_What needs to be done_.
Beneath this line is the data. Output exactly the lines from the line with "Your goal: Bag" to the line with "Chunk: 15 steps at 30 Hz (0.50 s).", both ends included, and nothing more.

○ ○ ○ ○

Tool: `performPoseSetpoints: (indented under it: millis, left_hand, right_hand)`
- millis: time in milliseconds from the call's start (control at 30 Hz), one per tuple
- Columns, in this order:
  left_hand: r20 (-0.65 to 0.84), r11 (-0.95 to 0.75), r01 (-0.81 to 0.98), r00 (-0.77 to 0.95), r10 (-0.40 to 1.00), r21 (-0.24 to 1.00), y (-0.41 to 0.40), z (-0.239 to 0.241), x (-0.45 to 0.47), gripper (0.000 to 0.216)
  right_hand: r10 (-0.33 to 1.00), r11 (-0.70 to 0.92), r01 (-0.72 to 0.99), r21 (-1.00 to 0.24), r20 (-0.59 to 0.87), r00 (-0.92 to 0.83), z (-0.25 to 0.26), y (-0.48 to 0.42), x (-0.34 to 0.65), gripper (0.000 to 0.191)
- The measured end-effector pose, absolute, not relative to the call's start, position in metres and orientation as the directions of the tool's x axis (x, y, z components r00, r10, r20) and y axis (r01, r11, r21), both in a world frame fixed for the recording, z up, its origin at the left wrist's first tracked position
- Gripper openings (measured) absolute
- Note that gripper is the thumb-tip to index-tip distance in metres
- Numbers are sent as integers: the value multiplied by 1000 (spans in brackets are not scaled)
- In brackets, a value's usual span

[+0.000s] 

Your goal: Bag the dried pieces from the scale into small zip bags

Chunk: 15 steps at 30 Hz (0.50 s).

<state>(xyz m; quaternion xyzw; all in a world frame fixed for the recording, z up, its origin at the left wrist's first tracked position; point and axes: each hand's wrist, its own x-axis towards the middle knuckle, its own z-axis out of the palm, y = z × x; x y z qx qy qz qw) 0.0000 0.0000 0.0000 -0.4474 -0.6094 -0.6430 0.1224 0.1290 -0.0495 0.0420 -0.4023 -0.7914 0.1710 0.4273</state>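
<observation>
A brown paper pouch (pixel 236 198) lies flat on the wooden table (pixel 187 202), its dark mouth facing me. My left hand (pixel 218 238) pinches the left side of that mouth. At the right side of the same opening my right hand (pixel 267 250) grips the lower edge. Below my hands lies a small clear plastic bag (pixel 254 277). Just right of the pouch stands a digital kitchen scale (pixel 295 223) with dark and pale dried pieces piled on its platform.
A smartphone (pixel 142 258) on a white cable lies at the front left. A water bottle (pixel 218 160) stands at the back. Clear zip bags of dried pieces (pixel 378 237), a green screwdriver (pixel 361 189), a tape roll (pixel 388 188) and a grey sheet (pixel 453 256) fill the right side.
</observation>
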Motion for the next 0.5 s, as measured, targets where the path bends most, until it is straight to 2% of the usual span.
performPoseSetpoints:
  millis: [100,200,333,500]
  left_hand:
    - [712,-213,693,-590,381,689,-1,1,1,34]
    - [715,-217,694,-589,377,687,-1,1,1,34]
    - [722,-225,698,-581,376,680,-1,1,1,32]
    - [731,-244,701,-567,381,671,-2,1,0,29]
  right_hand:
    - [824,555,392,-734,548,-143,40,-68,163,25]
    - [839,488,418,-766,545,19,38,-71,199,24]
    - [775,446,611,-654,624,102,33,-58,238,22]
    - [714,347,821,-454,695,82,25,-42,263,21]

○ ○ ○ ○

_Answer to this task_.
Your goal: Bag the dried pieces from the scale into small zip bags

Chunk: 15 steps at 30 Hz (0.50 s).

Work on the exercise is now concluded.